Galen turned a bit, “They have a game room. A gym called the Center. Things for us to do, like movie nights and stuff. It just feels…I don’t know…the people are nice here. It’s…I can’t explain it…it’s not like it would seem. We all know we’ve survived something big and we’re all in this together. Maybe it’s hard to explain. But I’ll take you on a tour when you’re up for it.”
“You wouldn’t want to go home?”
He processed her question and thought for a bit. Then he shook his head. “I miss some of my stuff, I guess. But like I said, we’re not staying here.”
“We’re moving back?”
“Home? No. I’ll have Dad tell you. He can show you the blueprints. It’s awesome. Huck’s building floating cities! Six of them. One city for each of the six underground Systems.”
“There are six of these things?” Lucy pointed upward.
Galen nodded and smiled. “All over the world! It’s great, Lucy. You’ll think so too. I know it.”
Lucy didn’t say anything. She just stared at her brother and wondered if he would have felt the same unbridled enthusiasm for her father and Huck’s plan if he had seen the bodies and the destruction; maybe he didn’t even know the reality of the outside world—the crumbling cities, the devastated earth.
Galen thought he was at a type of summer camp.
She knew better.
Beyond that, she couldn’t wrap her mind around why Grant would be a threat to any of this. Was the System so weak, so brittle, and unreliable that one extra person could send it plummeting into destruction?

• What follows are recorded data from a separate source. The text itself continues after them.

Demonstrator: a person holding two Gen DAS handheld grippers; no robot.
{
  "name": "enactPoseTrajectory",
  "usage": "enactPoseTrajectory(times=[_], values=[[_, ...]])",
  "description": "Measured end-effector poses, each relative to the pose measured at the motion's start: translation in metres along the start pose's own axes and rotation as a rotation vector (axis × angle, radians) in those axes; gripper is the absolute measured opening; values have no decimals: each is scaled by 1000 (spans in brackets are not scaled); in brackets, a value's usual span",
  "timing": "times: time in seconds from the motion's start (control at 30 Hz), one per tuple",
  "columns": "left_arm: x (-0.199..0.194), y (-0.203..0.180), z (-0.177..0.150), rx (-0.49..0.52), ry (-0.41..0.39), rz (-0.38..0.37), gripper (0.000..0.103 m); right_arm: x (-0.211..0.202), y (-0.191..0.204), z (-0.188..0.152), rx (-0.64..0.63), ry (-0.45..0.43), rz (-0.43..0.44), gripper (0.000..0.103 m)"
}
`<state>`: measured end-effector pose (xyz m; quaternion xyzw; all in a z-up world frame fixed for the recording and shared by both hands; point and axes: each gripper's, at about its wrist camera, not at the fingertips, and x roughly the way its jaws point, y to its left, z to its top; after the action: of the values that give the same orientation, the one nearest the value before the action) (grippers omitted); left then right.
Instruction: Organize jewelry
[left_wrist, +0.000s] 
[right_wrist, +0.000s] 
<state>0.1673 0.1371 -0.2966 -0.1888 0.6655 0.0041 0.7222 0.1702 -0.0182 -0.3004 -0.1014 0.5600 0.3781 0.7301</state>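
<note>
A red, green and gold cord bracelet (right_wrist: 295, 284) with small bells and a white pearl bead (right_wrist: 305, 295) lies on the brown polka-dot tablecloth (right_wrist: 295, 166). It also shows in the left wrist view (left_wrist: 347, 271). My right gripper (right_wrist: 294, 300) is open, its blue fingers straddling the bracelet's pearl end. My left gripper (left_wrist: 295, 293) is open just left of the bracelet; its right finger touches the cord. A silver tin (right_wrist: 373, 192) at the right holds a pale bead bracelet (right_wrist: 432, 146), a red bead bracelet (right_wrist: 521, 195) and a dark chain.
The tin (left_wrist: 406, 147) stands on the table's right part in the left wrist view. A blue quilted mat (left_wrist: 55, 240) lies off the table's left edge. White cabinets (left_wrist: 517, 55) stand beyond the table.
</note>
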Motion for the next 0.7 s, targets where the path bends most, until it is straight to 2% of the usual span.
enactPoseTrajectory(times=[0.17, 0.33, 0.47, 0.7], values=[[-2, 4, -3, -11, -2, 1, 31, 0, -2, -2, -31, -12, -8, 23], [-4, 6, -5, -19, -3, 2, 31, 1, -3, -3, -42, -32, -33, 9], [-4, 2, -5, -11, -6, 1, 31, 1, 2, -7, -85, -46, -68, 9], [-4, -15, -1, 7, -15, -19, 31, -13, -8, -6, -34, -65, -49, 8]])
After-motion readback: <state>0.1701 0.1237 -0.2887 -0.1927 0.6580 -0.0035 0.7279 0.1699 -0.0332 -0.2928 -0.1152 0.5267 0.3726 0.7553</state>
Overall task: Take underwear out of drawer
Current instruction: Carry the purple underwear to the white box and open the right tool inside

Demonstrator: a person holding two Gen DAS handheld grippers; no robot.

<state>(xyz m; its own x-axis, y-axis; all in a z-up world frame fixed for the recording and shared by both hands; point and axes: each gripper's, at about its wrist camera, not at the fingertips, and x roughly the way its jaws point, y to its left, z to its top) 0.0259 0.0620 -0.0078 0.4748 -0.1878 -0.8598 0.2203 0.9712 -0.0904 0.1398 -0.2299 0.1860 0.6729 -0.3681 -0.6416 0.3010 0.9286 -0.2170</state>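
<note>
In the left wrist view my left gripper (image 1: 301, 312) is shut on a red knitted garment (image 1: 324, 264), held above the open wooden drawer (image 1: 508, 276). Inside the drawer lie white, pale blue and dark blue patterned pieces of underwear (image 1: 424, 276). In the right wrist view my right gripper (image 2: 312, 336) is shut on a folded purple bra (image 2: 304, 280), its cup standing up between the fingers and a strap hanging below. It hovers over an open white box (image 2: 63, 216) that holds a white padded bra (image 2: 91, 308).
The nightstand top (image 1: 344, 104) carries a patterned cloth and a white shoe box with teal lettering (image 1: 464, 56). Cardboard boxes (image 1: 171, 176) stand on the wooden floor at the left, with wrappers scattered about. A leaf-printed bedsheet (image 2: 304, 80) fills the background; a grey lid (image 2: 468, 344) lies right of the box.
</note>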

“I want to find my friend,” she said. “Do you know your way to the tanks?”
Galen’s eyes grew wide and he shrank away from her. “No, Lucy. I can’t. We’re not supposed to snoop.”
“Does Dad have a lab here?”
He nodded, “But I can’t take you there either. I don’t know where it is.”
Lucy handed him the plastic cup. “Thanks for the milk. I want to be alone now,” she said and then she tipped herself back over and crawled under the comforters, pulling the blankets over her head until she heard Galen let himself out.
CHAPTER NINE
Grant opened his eyes. He stared at the man standing near his shackled body and recognized him in an instant. For a second, he tried to place himself—there was the tank, then the guards, the injection, and now, this bland hospital room, his body flat against the hard bed. He knew he was incapacitated, so he didn’t even try to move or fight. Instead, he followed with his eyes as Mr. King moved around the room; the scientist adjusted vials, and syringes, slapped on latex gloves, and hummed a jaunty little tune. He hadn’t seemed to notice Grant was awake and just now coming out of his sedation—which was a bit unnecessary; Grant wasn’t throwing any fits, and he would have gladly climbed up on this bed and let them strap him down if it meant that Lucy could be reunited with her family.
It wasn’t out of some chivalrous desire for self-sacrifice either. She just deserved a happy ending; he really felt that way.
Somewhere in Idaho, Grant had the realization that this may not end well for him.
He had kept his alarmist opinions to himself. Lucy had written a whole new chapter with him as her newly minted brother; he’d just become one of their family—it was all smiles and pep, with the TV soundtrack of a 90s family comedy, complete with laugh-track and a moral at the end.